■ **WHAT TO PRODUCE**
Both the line containing "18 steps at" and the line containing "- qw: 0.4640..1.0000" belong to the span. Output exactly that span from the listing below, and nothing outside it.

■ **STORED DATA**
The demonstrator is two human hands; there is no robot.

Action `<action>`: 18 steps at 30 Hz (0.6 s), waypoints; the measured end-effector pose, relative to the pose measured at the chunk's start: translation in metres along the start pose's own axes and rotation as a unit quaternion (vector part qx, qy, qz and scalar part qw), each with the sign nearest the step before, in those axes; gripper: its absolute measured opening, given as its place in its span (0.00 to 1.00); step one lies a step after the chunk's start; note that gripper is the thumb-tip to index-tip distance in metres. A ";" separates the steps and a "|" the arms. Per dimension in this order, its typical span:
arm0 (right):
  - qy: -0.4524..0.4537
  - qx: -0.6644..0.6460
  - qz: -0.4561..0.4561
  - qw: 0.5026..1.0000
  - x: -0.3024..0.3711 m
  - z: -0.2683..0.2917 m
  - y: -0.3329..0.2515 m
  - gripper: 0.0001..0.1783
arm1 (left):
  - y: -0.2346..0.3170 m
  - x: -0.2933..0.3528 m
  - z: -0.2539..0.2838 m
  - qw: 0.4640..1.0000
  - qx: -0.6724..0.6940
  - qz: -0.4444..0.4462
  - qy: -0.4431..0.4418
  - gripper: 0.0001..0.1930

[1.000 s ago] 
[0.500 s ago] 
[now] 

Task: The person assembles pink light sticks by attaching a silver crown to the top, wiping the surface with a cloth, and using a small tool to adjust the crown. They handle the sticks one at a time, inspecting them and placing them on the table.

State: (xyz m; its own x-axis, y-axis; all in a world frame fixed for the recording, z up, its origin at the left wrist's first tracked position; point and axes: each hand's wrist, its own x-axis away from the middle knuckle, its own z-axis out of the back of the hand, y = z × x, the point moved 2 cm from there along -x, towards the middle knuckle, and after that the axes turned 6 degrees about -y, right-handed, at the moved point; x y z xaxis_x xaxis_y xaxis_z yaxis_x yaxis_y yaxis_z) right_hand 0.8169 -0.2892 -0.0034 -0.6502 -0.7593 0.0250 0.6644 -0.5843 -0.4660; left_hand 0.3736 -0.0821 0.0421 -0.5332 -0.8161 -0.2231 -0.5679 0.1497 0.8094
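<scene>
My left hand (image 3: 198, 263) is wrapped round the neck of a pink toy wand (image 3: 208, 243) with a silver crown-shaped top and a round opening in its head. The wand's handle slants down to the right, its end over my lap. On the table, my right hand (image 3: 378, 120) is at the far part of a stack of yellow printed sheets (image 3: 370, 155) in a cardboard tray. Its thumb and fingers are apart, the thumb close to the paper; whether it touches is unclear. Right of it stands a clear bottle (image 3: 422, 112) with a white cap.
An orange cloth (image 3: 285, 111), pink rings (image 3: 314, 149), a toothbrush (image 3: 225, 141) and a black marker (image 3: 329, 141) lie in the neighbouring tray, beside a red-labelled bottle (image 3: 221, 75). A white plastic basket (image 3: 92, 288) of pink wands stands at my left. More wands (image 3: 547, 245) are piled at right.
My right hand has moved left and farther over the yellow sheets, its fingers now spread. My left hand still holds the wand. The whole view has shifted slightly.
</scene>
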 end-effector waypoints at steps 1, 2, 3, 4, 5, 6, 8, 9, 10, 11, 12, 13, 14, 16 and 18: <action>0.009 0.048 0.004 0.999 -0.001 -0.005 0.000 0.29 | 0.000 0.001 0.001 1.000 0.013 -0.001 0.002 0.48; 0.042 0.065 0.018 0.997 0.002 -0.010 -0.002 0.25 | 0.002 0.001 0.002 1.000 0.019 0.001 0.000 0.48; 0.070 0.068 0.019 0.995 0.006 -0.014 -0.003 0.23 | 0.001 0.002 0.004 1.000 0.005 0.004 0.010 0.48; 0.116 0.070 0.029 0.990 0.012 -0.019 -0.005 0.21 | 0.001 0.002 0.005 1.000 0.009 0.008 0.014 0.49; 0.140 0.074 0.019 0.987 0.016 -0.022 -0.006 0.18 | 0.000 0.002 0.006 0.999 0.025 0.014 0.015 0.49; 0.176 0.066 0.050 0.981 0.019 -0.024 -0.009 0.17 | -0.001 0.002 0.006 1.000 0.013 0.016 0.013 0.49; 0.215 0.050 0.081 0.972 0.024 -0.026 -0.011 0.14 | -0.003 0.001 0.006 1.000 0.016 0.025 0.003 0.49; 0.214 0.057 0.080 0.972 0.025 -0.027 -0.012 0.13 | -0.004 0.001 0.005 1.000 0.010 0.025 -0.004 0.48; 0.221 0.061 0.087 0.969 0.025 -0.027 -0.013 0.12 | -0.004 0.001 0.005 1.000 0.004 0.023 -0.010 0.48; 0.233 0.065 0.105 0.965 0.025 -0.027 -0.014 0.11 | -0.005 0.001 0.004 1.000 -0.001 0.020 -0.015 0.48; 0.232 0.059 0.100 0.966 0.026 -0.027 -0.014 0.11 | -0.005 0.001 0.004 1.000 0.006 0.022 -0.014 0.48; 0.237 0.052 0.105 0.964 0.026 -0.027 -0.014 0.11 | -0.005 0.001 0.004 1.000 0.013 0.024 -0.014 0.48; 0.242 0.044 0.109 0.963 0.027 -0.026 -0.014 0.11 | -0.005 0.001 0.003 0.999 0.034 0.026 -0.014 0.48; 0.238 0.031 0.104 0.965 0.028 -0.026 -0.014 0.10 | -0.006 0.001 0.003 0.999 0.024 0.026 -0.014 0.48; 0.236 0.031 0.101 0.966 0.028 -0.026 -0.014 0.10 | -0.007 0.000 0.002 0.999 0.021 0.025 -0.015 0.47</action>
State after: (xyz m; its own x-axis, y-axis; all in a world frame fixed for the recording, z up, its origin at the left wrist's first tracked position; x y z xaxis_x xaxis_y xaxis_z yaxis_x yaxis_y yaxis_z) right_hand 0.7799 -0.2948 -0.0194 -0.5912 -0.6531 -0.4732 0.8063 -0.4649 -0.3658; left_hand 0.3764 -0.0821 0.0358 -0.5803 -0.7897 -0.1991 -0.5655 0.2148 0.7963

■ **SOLUTION TO THE PROBLEM**
Action `<action>`: 18 steps at 30 Hz (0.6 s), waypoints; the measured end-effector pose, relative to the pose measured at the chunk's start: translation in metres along the start pose's own axes and rotation as a unit quaternion (vector part qx, qy, qz and scalar part qw), each with the sign nearest the step before, in those axes; gripper: its absolute measured opening, given as its place in its span (0.00 to 1.00); step one lies a step after the chunk's start; note that gripper is the thumb-tip to index-tip distance in metres. A ";" separates the steps and a "|" the arms. Per dimension in this order, its typical span:
arm0 (right):
  - qy: -0.4524..0.4537
  - qx: -0.6644..0.6460
  - qz: -0.4561..0.4561
  - qw: 0.5026..1.0000
  - x: -0.3024..0.3711 m
  - z: -0.2683..0.2917 m
  - y: -0.3329..0.2515 m
  - gripper: 0.0001..0.1783
arm1 (left):
  - y: -0.2346..0.3170 m
  - x: -0.2933..0.3528 m
  - z: -0.2539..0.2838 m
  - qw: 0.4640..1.0000

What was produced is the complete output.